**AVAILABLE DATA:**

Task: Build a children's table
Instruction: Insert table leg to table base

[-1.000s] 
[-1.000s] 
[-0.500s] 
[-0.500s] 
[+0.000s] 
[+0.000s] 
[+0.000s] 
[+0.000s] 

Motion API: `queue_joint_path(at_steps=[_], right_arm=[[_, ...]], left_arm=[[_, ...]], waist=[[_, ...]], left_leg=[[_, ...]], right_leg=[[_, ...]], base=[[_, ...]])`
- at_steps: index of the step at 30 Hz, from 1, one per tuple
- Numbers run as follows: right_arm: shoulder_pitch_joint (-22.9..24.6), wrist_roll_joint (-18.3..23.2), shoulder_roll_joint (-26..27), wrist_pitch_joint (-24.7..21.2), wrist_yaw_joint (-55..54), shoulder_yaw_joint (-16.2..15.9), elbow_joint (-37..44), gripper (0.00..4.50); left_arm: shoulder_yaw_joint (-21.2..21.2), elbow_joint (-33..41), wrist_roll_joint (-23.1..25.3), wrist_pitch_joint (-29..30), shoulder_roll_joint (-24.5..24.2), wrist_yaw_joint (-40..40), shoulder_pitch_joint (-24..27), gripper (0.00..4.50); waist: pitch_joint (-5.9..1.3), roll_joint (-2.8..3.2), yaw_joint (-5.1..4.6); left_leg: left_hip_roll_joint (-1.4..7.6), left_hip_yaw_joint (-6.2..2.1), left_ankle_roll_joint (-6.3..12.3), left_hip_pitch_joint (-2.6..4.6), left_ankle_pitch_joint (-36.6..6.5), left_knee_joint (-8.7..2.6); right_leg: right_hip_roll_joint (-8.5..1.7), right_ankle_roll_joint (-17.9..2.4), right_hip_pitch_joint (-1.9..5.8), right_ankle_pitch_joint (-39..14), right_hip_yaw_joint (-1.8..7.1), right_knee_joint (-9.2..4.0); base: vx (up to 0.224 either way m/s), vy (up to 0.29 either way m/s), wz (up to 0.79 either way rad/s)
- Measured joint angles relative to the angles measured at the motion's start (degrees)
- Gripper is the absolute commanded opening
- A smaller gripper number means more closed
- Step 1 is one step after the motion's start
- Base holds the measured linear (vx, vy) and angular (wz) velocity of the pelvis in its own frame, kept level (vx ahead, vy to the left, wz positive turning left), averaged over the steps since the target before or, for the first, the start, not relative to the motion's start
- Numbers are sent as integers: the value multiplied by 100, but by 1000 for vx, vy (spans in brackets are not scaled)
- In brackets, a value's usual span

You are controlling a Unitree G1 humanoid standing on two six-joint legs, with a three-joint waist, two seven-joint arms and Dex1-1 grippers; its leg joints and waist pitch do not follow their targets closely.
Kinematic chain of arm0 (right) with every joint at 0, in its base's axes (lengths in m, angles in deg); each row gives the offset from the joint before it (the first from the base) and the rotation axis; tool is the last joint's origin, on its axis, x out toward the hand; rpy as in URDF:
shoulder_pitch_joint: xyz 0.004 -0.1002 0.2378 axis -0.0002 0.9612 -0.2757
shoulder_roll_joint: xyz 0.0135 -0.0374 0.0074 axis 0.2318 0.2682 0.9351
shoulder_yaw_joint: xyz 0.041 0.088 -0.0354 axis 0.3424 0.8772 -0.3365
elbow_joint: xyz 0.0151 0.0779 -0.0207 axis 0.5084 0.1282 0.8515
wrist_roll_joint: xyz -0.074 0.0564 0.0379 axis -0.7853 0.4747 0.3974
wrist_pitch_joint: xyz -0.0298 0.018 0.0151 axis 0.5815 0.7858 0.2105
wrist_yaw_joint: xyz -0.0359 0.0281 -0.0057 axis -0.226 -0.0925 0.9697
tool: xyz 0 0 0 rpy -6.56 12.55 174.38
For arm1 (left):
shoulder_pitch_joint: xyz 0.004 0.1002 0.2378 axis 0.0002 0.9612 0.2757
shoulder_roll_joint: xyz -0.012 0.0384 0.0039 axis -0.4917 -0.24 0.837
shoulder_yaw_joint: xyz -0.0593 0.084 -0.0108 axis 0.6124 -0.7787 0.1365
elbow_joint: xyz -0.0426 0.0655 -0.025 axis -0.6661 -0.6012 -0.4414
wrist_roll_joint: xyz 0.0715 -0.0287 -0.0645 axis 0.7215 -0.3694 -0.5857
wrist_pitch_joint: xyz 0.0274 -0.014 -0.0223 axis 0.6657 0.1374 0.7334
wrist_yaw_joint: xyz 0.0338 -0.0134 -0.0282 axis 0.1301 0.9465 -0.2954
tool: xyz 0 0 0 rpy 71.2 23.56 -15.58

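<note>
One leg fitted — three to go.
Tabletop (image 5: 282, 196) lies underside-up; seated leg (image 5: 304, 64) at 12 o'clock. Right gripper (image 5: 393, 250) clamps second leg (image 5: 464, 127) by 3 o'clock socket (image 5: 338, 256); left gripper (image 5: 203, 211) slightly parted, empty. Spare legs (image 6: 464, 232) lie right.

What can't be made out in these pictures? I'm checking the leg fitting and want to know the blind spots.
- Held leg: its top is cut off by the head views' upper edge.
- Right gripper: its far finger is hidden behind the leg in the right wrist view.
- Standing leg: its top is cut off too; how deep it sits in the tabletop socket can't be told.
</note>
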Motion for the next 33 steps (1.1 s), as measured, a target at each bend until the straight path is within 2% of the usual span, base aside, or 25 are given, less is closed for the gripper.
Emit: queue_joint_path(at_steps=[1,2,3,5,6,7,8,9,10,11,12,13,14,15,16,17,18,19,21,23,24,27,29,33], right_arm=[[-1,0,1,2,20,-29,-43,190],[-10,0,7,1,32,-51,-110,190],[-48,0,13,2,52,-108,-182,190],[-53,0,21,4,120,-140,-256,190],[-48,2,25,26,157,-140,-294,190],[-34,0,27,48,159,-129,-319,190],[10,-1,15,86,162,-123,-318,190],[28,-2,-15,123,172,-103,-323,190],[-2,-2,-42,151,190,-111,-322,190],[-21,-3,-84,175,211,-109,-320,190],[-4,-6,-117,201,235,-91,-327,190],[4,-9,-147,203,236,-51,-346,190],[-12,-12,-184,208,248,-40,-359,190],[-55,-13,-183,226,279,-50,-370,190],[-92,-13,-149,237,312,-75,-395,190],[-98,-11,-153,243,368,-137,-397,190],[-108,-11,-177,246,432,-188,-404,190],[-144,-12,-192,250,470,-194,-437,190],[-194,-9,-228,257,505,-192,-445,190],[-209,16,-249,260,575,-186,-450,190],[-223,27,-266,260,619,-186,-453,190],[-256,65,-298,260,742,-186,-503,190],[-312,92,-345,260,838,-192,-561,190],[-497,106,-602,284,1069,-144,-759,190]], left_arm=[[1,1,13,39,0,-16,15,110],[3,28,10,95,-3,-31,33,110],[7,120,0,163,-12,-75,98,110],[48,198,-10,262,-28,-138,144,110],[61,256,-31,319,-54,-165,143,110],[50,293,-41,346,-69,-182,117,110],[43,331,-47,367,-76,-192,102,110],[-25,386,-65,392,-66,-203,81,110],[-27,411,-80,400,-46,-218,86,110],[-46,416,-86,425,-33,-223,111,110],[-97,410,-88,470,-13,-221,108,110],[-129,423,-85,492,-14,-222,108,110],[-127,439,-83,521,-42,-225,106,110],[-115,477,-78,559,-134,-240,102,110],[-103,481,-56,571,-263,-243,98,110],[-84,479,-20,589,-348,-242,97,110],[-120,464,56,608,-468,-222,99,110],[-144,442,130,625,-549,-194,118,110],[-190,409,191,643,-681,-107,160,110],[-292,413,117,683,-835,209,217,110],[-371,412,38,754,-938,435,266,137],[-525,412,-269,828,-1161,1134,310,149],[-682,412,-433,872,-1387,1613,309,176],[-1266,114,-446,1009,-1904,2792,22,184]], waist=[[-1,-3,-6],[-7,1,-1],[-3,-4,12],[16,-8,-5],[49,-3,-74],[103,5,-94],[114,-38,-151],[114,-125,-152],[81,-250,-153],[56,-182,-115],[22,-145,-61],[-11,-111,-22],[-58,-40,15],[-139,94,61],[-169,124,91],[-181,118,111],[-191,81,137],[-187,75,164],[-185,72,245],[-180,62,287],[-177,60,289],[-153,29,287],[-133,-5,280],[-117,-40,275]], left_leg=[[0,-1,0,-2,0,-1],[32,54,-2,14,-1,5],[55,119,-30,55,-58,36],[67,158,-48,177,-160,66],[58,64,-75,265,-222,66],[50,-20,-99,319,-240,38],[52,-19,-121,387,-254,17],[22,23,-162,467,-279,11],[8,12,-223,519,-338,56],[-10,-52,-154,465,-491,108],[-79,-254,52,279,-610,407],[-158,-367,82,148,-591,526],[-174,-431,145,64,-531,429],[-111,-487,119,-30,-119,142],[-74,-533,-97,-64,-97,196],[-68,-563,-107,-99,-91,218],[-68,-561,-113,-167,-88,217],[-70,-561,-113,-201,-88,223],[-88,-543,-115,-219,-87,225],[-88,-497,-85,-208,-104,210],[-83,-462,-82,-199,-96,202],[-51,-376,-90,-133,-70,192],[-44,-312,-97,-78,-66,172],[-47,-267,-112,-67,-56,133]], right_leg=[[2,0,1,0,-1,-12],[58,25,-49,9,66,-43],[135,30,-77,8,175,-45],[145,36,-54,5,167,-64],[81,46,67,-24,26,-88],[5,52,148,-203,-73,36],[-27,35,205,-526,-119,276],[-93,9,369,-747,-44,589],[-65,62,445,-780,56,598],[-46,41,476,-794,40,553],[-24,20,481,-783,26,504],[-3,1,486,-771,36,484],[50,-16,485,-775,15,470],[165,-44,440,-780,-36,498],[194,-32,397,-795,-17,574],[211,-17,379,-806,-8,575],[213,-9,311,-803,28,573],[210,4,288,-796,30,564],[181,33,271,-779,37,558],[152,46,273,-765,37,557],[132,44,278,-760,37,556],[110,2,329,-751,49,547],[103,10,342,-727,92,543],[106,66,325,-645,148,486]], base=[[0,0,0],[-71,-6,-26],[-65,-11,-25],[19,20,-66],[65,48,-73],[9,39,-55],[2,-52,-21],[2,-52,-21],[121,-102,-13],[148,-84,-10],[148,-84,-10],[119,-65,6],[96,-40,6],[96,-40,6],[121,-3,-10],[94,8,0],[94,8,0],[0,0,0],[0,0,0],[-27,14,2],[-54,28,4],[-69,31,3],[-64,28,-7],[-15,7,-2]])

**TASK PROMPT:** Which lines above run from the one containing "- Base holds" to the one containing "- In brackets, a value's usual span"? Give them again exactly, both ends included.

**EXERCISE OUTPUT:**
- Base holds the measured linear (vx, vy) and angular (wz) velocity of the pelvis in its own frame, kept level (vx ahead, vy to the left, wz positive turning left), averaged over the steps since the target before or, for the first, the start, not relative to the motion's start
- Numbers are sent as integers: the value multiplied by 100, but by 1000 for vx, vy (spans in brackets are not scaled)
- In brackets, a value's usual span

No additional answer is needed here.